» YOUR OBJECTIVE
Repeat verbatim what the listing holds, but not its pictures.

» RECORDED INFORMATION
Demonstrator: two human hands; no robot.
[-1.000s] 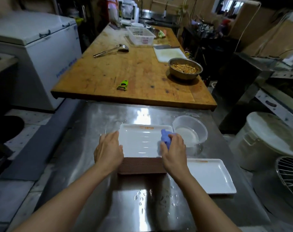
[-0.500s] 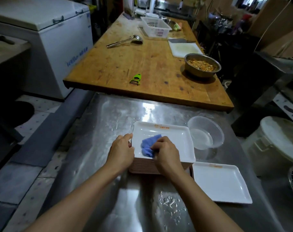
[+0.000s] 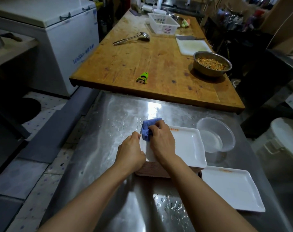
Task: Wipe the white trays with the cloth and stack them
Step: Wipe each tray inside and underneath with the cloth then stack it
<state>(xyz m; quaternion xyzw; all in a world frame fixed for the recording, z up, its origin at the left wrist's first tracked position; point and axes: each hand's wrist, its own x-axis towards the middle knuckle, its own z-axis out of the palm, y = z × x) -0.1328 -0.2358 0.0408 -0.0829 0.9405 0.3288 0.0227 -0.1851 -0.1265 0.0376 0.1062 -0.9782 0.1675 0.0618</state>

» PROBLEM SOLUTION
Demonstrator: two human hands; no robot.
[-1.000s] 
[-0.500s] 
[+0.000s] 
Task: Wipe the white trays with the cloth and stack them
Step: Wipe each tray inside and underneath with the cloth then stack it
<state>(xyz m; quaternion xyzw; all in a world frame fixed for the recording, z up, its origin at the left wrist's first tracked position; point and axes: each hand's wrist, its own x-axis towards the middle knuckle, its own z-axis out of the palm, y = z × x) -0.1328 -0.2358 0.0408 -0.0829 0.9405 0.3288 0.0227 -0.1851 -0.1265 0.0376 0.1062 -0.9782 0.1675 0.0618</state>

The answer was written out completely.